Ovarian cancer (OC) presents daunting lethality rates worldwide, with frequent late-stage diagnosis and chemoresistance, highlighting the need for improved prognostic approaches. Venous thromboembolism (VTE), a major cancer mortality factor, is partially driven by endothelial dysfunction (ED). ED’s pro-inflammatory state fosters tumour progression, suggesting a VTE-independent link between ED and cancer. Given this triad’s interplay, ED markers may influence OC behaviour and patients’ prognosis. Thus, the impact of ED-related genes and single-nucleotide polymorphisms (SNPs) on OC-related VTE and patient thrombogenesis-independent prognosis was investigated. NOS3 upregulation was linked to lower VTE incidence (χ², p = 0.013), while SELP upregulation was associated with shorter overall survival (log-rank test, p = 0.048). Dismissing patients with VTE before OC diagnosis, SELP rs6136 T allele carriers presented lower progression-free survival (log-rank test, p = 0.038). Nevertheless, due to the SNP minor allele underrepresentation, further investigation is required. Taken together, ED markers seem to exhibit roles that depend on the clinical context, such as tumour-related thrombogenesis or cancer prognosis. Validation with larger cohorts and more in-depth functional studies are needed for data clarification and potential therapeutic strategies exploitation to tackle cancer progression and thrombosis in OC patients.

1. Introduction

Tumour heterogeneity and therapy resistance remain the major obstacles to effective treatment of malignant diseases [1]. This is particularly evident in ovarian cancer (OC), displaying five-year survival rates below 50% in most countries, particularly when considering advanced stages [2,3]. Indeed, late-stage diagnosis combined with the common acquisition of chemoresistance makes OC the most lethal gynaecological tumour on a global scale [2,4,5,6]. The histological subtype primarily accountable for gynaecological cancer-related deaths is serous carcinoma (SC), particularly high-grade tumours [7,8].
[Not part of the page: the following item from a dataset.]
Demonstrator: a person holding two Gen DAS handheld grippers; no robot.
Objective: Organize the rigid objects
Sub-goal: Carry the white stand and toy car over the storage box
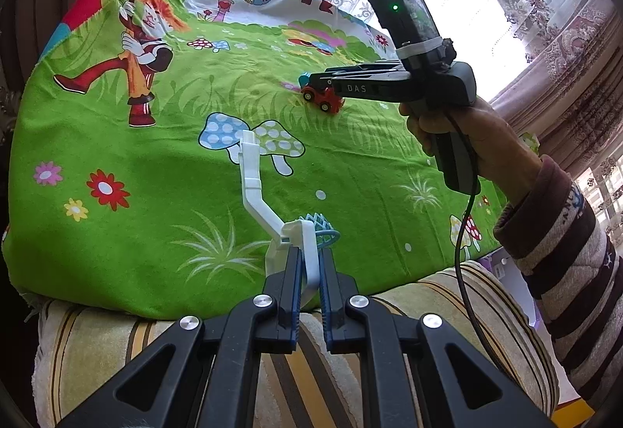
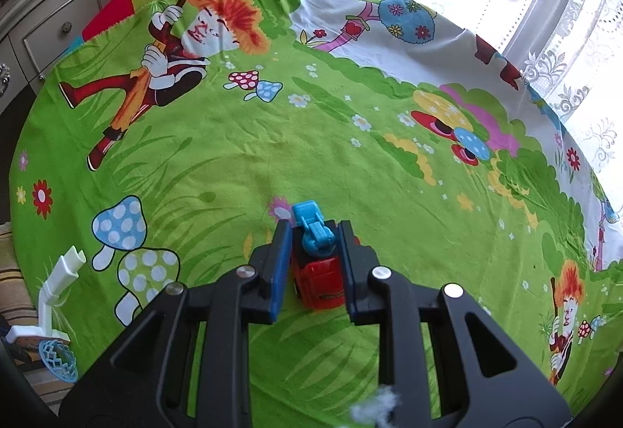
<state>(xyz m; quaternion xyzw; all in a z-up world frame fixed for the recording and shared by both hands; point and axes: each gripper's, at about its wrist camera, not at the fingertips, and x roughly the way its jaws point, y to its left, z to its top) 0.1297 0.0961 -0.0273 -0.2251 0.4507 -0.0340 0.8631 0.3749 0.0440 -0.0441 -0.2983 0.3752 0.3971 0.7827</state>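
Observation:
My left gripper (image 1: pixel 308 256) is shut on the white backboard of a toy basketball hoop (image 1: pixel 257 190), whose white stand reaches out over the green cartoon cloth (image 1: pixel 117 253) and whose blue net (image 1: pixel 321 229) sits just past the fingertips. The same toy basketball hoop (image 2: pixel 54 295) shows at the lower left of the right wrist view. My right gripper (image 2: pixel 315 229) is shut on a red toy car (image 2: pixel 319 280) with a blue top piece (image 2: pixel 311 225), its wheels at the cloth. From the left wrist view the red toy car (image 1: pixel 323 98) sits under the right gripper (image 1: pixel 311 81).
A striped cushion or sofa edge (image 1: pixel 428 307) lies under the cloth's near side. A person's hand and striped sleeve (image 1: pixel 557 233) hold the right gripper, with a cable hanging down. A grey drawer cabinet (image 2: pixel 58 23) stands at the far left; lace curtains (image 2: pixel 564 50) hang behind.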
Beyond the International Federation of Gynaecology and Obstetrics (FIGO) staging, histological and grade classification, prognosis assessment also relies on baseline serum cancer antigen 125 (CA-125) levels, the extent of debulking surgery and chemotherapy regimens, as independent key factors [2,9]. However, these prognostic determinants alone are not sufficient to fully capture the complexity of the disease [10,11]. Thus, more reliable biomarkers are crucial for improving prognostic accuracy, treatment strategies and disease monitoring, enabling a more personalised and effective OC management.
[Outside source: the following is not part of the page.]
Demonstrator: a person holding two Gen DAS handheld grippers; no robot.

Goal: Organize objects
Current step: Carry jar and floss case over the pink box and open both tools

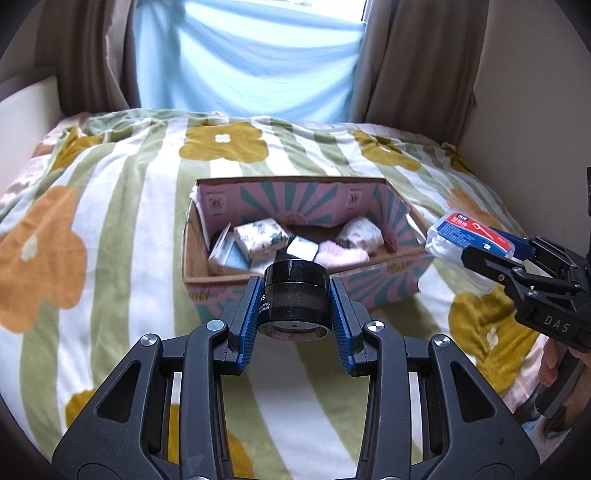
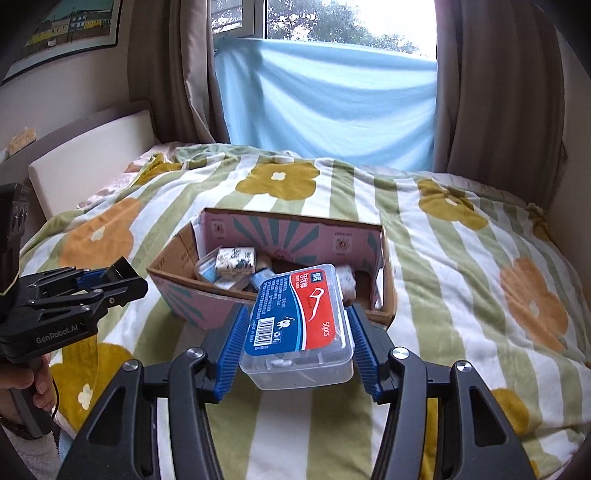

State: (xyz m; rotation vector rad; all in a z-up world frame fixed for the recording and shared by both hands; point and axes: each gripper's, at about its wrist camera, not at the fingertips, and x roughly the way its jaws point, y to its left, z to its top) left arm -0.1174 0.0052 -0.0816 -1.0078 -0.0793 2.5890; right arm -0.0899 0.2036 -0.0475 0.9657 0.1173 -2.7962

Venous thromboembolism (VTE), including deep vein thrombosis (DVT) and pulmonary embolism (PE), is a common cardiovascular complication among patients with cancer, also representing their second leading cause of death [6,12,13]. These patients face a fourfold to ninefold heightened vulnerability to venous thrombogenesis compared with the general population, which can be explained by factors related to the patient (e.g., patient’s advanced age), tumour (e.g., cancer primary site) and antineoplastic treatments (e.g., chemotherapy) [13,14,15,16]. Among OC patients, beyond patient and cancer-related factors, platinum-based chemotherapy, antiangiogenic treatment, and pelvic surgery, significantly increase the incidence of VTE, ranking this malignancy among those with the highest thrombotic risk [17,18]. Indeed, the connection between cancer pathophysiology and VTE has garnered significant attention. In a bidirectional relationship, malignancy and cancer-associated thrombosis (CAT) serve as a mutual risk factor for each other and exert a significant impact on each other’s mortality rates [19,20]. Given the negative effect of CAT, a better comprehension of its pathogenesis is crucial.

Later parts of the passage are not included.